Data records –
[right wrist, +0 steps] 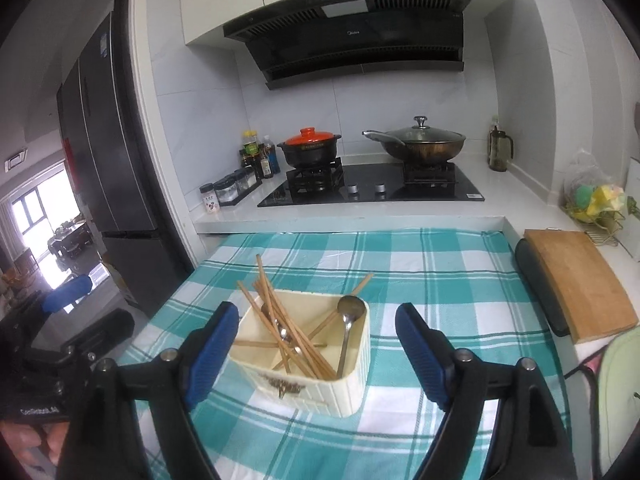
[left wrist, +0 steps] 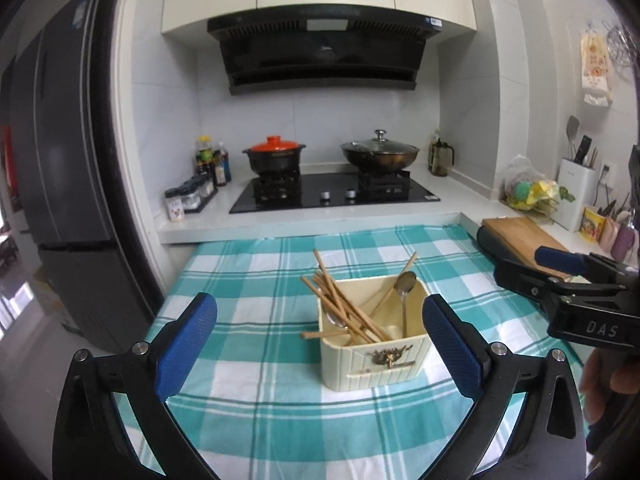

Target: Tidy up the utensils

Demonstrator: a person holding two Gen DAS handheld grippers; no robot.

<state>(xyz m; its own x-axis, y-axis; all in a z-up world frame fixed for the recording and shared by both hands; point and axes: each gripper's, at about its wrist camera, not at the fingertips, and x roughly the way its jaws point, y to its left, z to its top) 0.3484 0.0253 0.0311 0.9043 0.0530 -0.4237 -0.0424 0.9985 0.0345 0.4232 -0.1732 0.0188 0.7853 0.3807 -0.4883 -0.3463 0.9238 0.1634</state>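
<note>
Where ribbed, cream box (left wrist: 374,354); wooden chopsticks (left wrist: 344,304).

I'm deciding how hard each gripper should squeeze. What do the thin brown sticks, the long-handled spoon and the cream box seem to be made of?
The thin brown chopsticks look like matte wood or bamboo, with no shine. The long-handled spoon looks like metal, grey and glossy. The cream ribbed box is probably plastic or glazed ceramic, with smooth moulded ridges; the look leaves that open.

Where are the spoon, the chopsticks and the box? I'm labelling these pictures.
spoon (left wrist: 405,282), left wrist view, on its bowl.
chopsticks (right wrist: 267,297), right wrist view, on the shafts.
box (left wrist: 384,364), left wrist view, on its front wall.
</note>
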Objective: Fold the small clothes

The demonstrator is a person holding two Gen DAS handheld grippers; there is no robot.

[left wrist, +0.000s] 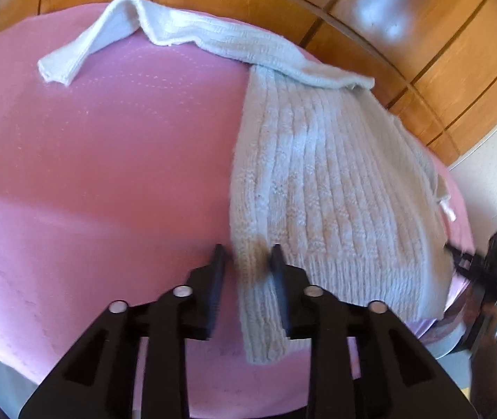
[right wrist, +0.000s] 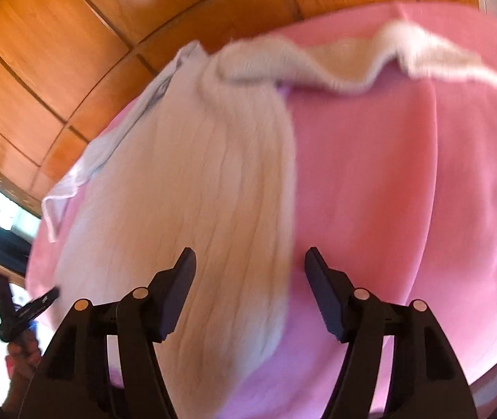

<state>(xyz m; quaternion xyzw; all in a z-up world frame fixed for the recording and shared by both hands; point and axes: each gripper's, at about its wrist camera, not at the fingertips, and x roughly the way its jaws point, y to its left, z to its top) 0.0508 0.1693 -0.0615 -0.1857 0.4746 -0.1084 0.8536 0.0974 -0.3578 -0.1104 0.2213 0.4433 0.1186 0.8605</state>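
A pale ribbed knit sweater [left wrist: 321, 188] lies across the right half of the left wrist view on a pink cloth [left wrist: 109, 160], its body already narrowed to a long strip and one sleeve [left wrist: 116, 35] trailing off to the upper left of the frame. The left gripper [left wrist: 246, 258] is right at the lower hem, fingers parted with a narrow fold of knit between them, though not visibly clamped on it. In the right wrist view the right gripper [right wrist: 250, 265] hangs above the same hem with its fingers set wide, nothing in them; that picture is blurred, so the exact height is hard to call. This looks like the middle of the fold: sides tucked, hem about to be picked up. The next move likely calls for both grippers to close on the hem corners and carry it up toward the collar, keeping the strip flat. Watch that loose sleeve, which could drag or bunch. A thin white garment [right wrist: 84, 164] peeks out beside the sweater at the left of the right wrist view, and wooden floor [left wrist: 440, 52] shows beyond.
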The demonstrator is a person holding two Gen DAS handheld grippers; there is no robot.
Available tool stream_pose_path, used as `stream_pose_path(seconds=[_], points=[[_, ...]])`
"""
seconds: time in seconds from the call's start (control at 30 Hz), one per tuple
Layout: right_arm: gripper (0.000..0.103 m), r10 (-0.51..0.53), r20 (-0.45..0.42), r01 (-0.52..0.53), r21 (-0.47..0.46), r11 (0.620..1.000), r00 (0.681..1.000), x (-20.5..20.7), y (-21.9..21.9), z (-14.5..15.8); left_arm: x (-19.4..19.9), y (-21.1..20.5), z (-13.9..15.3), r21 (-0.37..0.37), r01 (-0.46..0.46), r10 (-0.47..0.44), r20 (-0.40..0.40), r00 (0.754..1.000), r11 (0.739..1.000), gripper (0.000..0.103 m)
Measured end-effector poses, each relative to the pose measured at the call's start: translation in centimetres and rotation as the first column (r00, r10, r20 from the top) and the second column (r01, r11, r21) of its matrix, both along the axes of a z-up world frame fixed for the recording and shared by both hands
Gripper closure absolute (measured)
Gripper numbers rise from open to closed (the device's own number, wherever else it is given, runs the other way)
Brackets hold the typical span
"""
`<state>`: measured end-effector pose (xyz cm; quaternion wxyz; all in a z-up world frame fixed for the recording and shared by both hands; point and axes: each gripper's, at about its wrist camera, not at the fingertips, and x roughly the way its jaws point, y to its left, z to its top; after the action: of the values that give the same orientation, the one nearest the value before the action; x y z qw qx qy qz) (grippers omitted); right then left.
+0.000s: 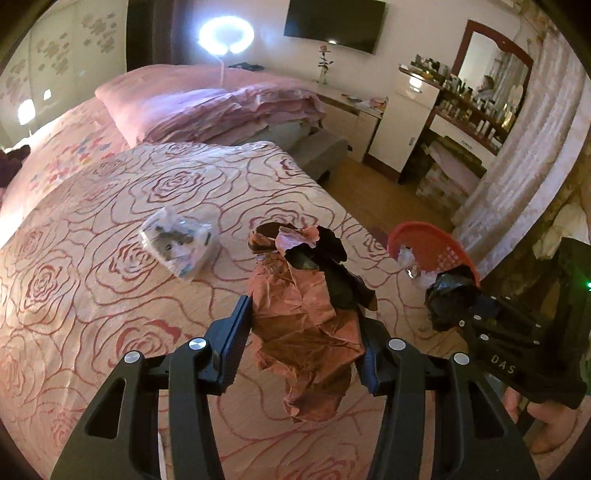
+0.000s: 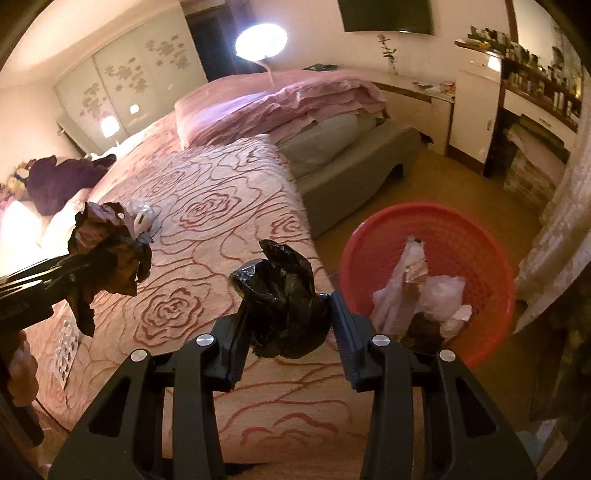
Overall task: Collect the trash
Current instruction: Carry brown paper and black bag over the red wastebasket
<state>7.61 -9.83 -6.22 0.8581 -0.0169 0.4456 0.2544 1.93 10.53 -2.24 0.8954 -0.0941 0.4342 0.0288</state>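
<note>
Right up close, the left gripper (image 1: 306, 328) has its jaws pinching a crumpled wad of pinkish-brown paper (image 1: 306, 321) with some black bits stuck at the top, held up over the bed. Next to it the right gripper (image 2: 286, 314) is clamped on a scrunched black plastic bag (image 2: 284, 291), also up in the air near the bed's edge. Just past that, a red mesh basket (image 2: 480, 251) sits on the floor beside the bed and it's already got stuff in it: clear plastic wrap, white crumpled bits, something brownish. One clear plastic bag (image 1: 177, 245) with dark things inside lies on the rose-pattern bedspread (image 1: 92, 229). Farther back: folded pink quilts (image 1: 221, 107), a ring light (image 1: 225, 35), a wall TV (image 1: 334, 24), and a cluttered vanity with mirror (image 1: 491, 70).
</note>
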Motion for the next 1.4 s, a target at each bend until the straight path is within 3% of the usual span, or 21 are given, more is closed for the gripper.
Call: stream_pose_path(seconds=[0.87,1.4], points=[[0.063,-0.193,0.031,0.193,0.014,0.981,0.981,2.6,-7.3,1.1,5.3,-7.9,0.1,0.084,0.162,-0.16,-0.024,0.987,0.983,0.055],[0.063,-0.314,0.023,0.314,0.006,0.949,0.949,4.5,-12.0,0.7,9.2,-13.3,-1.4,0.044,0.294,-0.291,-0.056,0.955,0.955,0.055]])
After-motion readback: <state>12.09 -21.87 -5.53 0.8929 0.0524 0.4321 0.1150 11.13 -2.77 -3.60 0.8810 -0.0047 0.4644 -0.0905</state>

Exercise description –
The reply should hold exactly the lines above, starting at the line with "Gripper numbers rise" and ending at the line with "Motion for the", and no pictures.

Response –
Gripper numbers rise from open to closed (the device's own number, wherever else it is given, runs the other way)
Brackets hold the typical span
"""
`<state>`: measured end-effector pose (xyz cm; quaternion wxyz; all in a z-up world frame fixed for the recording and shared by both hands; point and axes: each gripper's, at about its wrist camera, not at the fingertips, and x roughly the way its jaws point, y to its left, z to its top; after the action: of the values that give the same orientation, the one nearest the value before the action; x y z qw qx qy qz) (grippers omitted); right then left.
+0.000s: 
+0.000s: 
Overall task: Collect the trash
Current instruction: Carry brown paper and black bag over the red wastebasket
<state>7.61 -9.83 -6.22 0.8581 -0.0169 0.4456 0.2544 1.93 10.53 -2.24 0.8954 -0.0941 0.4342 0.0288</state>
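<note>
Right up close, the left gripper (image 1: 306, 328) has its jaws pinching a crumpled wad of pinkish-brown paper (image 1: 306, 321) with some black bits stuck at the top, held up over the bed. Next to it the right gripper (image 2: 286, 314) is clamped on a scrunched black plastic bag (image 2: 284, 291), also up in the air near the bed's edge. Just past that, a red mesh basket (image 2: 480, 251) sits on the floor beside the bed and it's already got stuff in it: clear plastic wrap, white crumpled bits, something brownish. One clear plastic bag (image 1: 177, 245) with dark things inside lies on the rose-pattern bedspread (image 1: 92, 229). Farther back: folded pink quilts (image 1: 221, 107), a ring light (image 1: 225, 35), a wall TV (image 1: 334, 24), and a cluttered vanity with mirror (image 1: 491, 70).
</note>
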Motion for the next 1.4 s, a target at each bend until the straight path is within 3% of the usual span, or 21 are given, more is closed for the gripper.

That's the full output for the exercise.